=== Exercise directions ===
Without the pictures, return each record as it appears.

-- Data shown follows --

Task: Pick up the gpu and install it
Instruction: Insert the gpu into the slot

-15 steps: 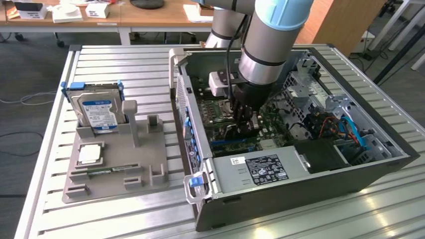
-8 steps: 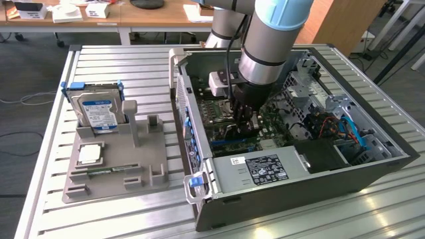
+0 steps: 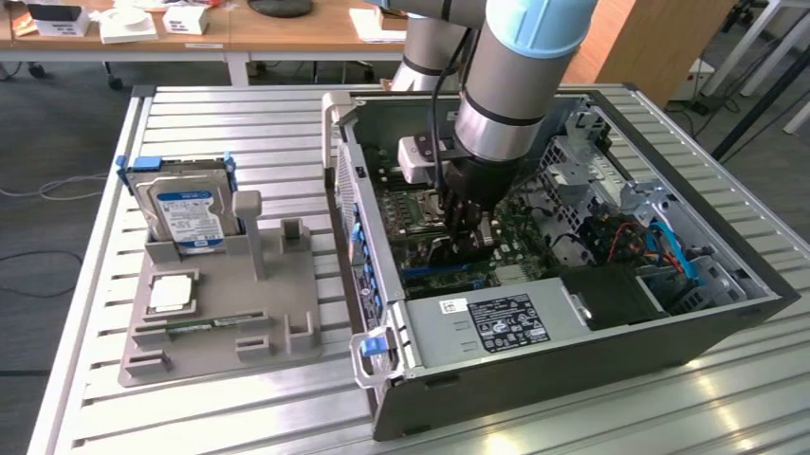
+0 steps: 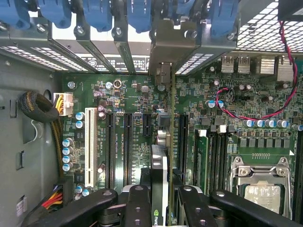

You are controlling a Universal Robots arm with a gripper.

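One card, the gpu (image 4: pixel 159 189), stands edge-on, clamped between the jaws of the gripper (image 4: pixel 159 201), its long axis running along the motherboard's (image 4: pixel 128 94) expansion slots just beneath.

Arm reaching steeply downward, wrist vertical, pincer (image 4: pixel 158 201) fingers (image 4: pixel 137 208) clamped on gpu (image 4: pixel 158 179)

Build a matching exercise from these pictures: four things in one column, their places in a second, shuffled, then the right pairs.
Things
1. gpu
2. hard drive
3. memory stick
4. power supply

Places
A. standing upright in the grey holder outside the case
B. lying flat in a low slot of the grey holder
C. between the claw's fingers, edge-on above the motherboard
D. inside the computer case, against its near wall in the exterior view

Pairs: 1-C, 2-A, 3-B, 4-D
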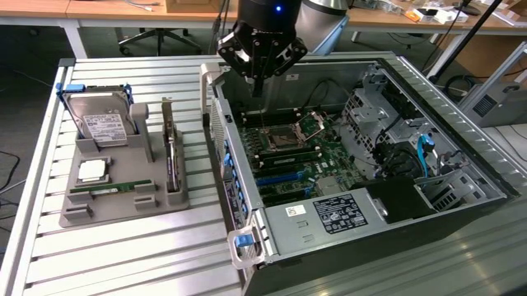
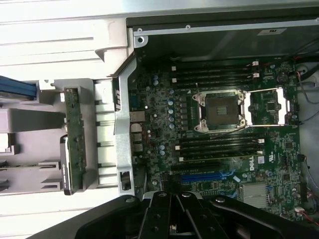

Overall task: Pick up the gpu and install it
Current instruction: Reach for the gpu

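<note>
Hanging over the open computer case, the gripper points straight down with its claw pinched shut and nothing between its fingers. It sits just inside the case's tall side wall, above the end of the motherboard beside the processor socket. The gpu is well apart from it, outside that wall toward the exterior view's left. It stands upright on its long edge in a slot of the gray holder, on the holder's side nearest the case. Open air lies above its top edge, and a strip of bare slatted table runs between holder and wall. On the same holder a hard drive in a blue frame leans at the far end, and a narrow green memory stick lies flat near the front. Inside the case, the blue expansion slot lies between the memory banks and the power supply's labeled box. In the wrist view the gripper hovers over the board, with the gpu seen edge-on beyond the case wall.
</note>
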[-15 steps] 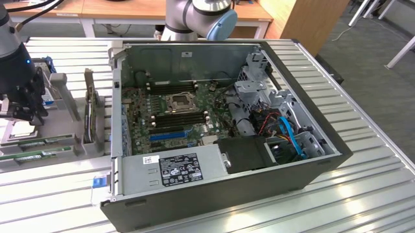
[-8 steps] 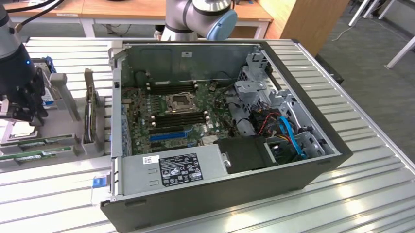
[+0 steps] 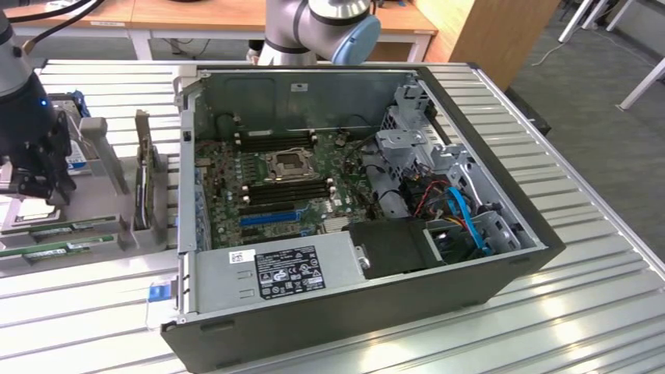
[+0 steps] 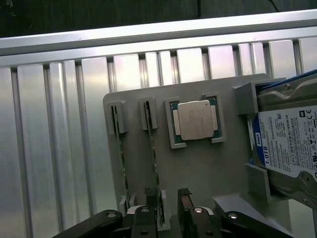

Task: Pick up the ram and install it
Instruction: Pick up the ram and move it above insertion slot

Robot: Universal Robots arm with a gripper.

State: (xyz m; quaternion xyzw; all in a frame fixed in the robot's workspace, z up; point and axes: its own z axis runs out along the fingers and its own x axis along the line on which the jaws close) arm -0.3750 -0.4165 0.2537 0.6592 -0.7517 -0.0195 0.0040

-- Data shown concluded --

=== The answer ===
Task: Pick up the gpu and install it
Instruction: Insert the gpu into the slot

-15 steps: 
-8 steps: 
+0 steps: 
+0 steps: 

You are controlling a Universal Robots arm with a gripper.

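One card, the gpu (image 4: pixel 159 189), stands edge-on, clamped between the jaws of the gripper (image 4: pixel 159 201), its long axis running along the motherboard's (image 4: pixel 128 94) expansion slots just beneath.

Arm reaching steeply downward, wrist vertical, pincer (image 4: pixel 158 201) fingers (image 4: pixel 137 208) clamped on gpu (image 4: pixel 158 179)

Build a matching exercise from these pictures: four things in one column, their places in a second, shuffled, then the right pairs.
Things
1. gpu
2. hard drive
3. memory stick
4. power supply

Places
A. standing upright in the grey holder outside the case
B. lying flat in a low slot of the grey holder
C. between the claw's fingers, edge-on above the motherboard
D. inside the computer case, against its near wall in the exterior view

Pairs: 1-C, 2-A, 3-B, 4-D
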
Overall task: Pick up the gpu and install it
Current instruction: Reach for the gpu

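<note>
Hanging over the open computer case, the gripper points straight down with its claw pinched shut and nothing between its fingers. It sits just inside the case's tall side wall, above the end of the motherboard beside the processor socket. The gpu is well apart from it, outside that wall toward the exterior view's left. It stands upright on its long edge in a slot of the gray holder, on the holder's side nearest the case. Open air lies above its top edge, and a strip of bare slatted table runs between holder and wall. On the same holder a hard drive in a blue frame leans at the far end, and a narrow green memory stick lies flat near the front. Inside the case, the blue expansion slot lies between the memory banks and the power supply's labeled box. In the wrist view the gripper hovers over the board, with the gpu seen edge-on beyond the case wall.
</note>
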[-15 steps] 
[-8 steps] 
[+0 steps] 
[+0 steps] 

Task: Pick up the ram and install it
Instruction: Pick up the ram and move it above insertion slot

Robot: Universal Robots arm with a gripper.

State: (xyz m; quaternion xyzw; all in a frame fixed in the robot's workspace, z up; point and axes: its own z axis runs out along the fingers and its own x axis along the line on which the jaws close) arm -0.3750 -0.4165 0.2537 0.6592 -0.7517 -0.0195 0.0040

This is the complete output for the exercise.